WHAT TO WORK ON: In the entries below, find the line containing "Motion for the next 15". Copy it and all lines after it, exactly, through the end.

Items listed in a dataset:
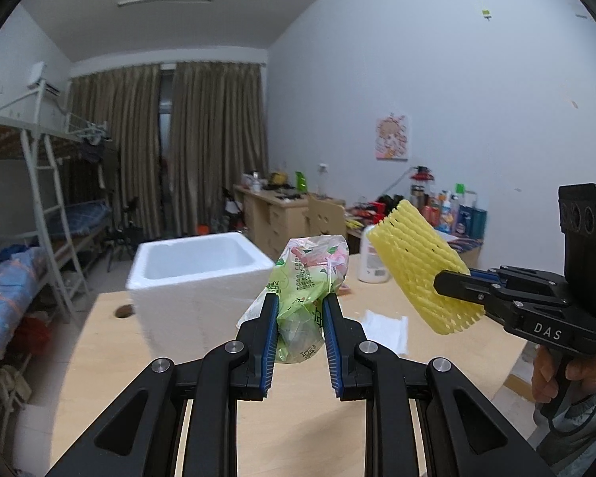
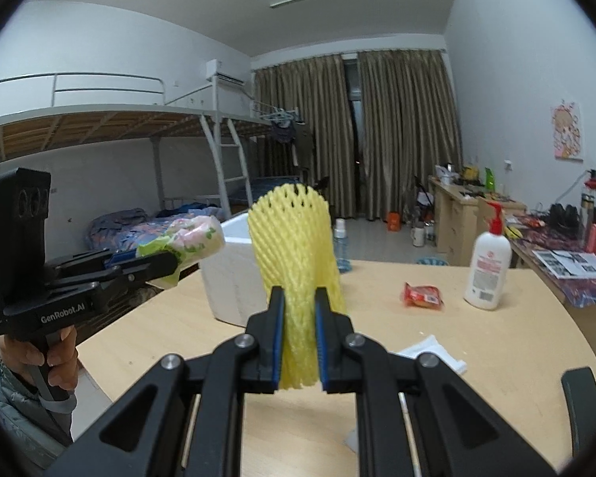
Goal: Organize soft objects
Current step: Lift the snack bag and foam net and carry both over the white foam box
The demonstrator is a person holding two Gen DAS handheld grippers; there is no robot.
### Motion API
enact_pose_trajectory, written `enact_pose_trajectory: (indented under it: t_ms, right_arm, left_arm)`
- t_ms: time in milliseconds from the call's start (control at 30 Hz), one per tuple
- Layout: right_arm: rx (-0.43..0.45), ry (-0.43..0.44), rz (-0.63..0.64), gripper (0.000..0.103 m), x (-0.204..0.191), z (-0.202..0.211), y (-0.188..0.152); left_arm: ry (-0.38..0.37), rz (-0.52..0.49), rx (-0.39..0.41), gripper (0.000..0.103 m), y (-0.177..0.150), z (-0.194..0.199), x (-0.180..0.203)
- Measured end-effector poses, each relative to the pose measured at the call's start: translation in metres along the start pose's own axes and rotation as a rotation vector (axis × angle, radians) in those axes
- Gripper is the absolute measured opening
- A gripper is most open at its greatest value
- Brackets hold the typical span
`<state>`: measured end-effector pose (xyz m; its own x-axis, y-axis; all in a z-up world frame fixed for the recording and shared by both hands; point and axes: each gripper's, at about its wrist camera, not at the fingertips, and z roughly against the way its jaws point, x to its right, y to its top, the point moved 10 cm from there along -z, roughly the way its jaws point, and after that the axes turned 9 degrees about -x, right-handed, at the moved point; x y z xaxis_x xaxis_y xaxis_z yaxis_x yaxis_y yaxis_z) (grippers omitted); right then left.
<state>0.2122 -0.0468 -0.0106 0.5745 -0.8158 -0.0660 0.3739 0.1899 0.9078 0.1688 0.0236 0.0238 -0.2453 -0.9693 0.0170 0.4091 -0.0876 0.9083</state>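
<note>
Yellow foam net (image 2: 294, 262), light and squashy, pinched low by right tool (image 2: 300, 342); left tool (image 1: 298, 330) pinches crinkly bag (image 1: 306, 278) mid-body.

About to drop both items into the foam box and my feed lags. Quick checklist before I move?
1. Left gripper shut on bag: ok.
2. Right gripper shut on yellow net: ok.
3. Foam box open on top: ok.
4. Room inside box: ok in what shows; its floor is partly hidden.
5. Both items lifted clear of table: ok.
</note>
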Motion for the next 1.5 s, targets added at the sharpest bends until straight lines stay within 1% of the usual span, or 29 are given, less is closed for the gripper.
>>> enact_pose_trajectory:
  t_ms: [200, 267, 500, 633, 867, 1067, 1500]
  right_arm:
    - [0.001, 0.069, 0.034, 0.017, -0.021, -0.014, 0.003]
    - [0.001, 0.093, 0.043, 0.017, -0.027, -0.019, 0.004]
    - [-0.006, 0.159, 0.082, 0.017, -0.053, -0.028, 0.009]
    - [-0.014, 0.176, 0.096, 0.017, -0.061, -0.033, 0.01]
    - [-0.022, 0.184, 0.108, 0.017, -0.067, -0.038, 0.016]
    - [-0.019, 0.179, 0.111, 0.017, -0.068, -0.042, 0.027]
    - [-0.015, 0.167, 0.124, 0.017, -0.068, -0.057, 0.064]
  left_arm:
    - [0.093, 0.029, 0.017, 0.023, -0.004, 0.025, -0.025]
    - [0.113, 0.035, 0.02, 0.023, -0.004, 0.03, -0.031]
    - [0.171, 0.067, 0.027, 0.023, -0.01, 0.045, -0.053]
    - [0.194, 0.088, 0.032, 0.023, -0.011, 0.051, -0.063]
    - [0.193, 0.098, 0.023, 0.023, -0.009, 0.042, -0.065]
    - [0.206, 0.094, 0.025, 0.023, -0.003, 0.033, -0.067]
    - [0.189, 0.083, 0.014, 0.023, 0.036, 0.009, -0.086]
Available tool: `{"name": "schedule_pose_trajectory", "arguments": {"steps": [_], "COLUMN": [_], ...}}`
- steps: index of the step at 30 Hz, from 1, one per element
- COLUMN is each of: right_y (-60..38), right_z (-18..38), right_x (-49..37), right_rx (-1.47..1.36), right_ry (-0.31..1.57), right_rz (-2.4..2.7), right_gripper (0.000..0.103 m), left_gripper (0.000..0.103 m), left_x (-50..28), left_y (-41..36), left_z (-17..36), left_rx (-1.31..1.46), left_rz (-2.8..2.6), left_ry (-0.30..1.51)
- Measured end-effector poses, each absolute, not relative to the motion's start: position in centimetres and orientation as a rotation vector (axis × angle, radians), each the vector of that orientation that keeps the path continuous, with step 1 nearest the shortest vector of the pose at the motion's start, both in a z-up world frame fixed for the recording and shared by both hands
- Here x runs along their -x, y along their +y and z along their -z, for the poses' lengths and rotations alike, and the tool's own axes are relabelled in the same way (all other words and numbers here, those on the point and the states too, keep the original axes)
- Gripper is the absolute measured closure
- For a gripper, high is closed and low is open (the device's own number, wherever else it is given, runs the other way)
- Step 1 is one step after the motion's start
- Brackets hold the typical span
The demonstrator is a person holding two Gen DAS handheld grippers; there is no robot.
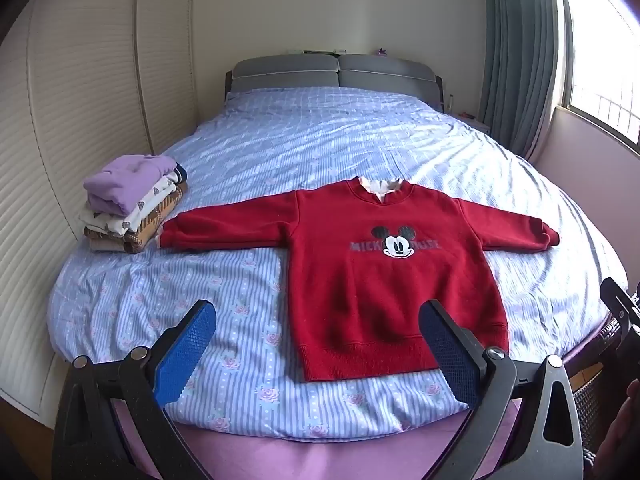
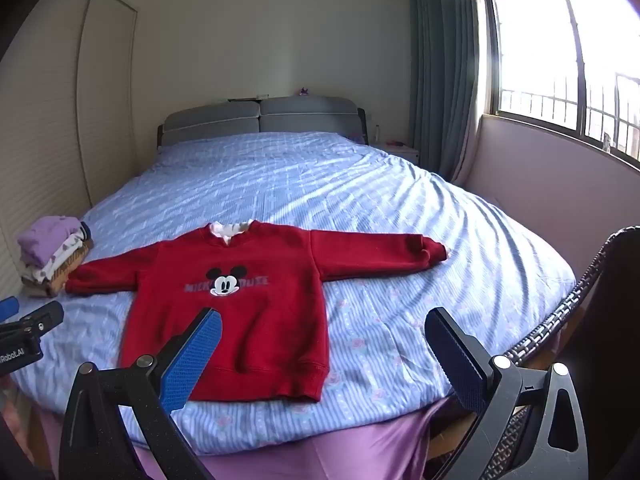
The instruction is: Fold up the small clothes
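The red sweatshirt [image 1: 396, 280] is spread flat near the foot edge of the bed [image 1: 320, 140], sleeves stretched across its width. The left gripper [image 1: 316, 354] and right gripper [image 2: 322, 354] are held wide open and empty, just short of the hem, about equally near.

We see our left gripper [image 1: 318, 344] with jaws wide apart, low in the frame; our right gripper [image 2: 322, 350] is equally spread, apparently holding nothing.

The red fleecy matt cloth sweatshirt [image 1: 384, 280] with ribbed knit hem lies on the bed's blue striped, wrinkled cotton-like sheet [image 1: 320, 140]; blue gripper pads [image 1: 186, 354] show a rough waffle-textured finish.
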State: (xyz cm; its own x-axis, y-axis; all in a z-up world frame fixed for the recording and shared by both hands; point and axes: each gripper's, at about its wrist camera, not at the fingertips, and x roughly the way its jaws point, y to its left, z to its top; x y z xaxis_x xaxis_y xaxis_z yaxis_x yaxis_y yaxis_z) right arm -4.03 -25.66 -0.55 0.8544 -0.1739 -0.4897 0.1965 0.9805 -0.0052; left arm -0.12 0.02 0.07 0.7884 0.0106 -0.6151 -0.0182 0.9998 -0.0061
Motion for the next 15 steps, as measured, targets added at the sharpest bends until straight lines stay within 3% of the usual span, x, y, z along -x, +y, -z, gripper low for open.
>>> {"name": "schedule_pose_trajectory", "arguments": {"steps": [15], "right_y": [-26.02], "right_z": [-0.10], "right_x": [4.56], "right_rx": [-0.025], "right_ry": [0.505], "right_rz": [0.204], "right_gripper": [0.001], "left_gripper": [0.000], "left_x": [0.57], "left_y": [-0.15], "left_z": [-0.13], "left_rx": [0.017], "left_rz": [-0.028], "left_ry": [0.664]}}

EXERCISE OUTPUT:
Motion for the next 15 steps, as measured, targets added at the sharpest bends until straight lines stay within 3% of the usual span, x, y, z along -x, +y, -z, gripper low for open.
>>> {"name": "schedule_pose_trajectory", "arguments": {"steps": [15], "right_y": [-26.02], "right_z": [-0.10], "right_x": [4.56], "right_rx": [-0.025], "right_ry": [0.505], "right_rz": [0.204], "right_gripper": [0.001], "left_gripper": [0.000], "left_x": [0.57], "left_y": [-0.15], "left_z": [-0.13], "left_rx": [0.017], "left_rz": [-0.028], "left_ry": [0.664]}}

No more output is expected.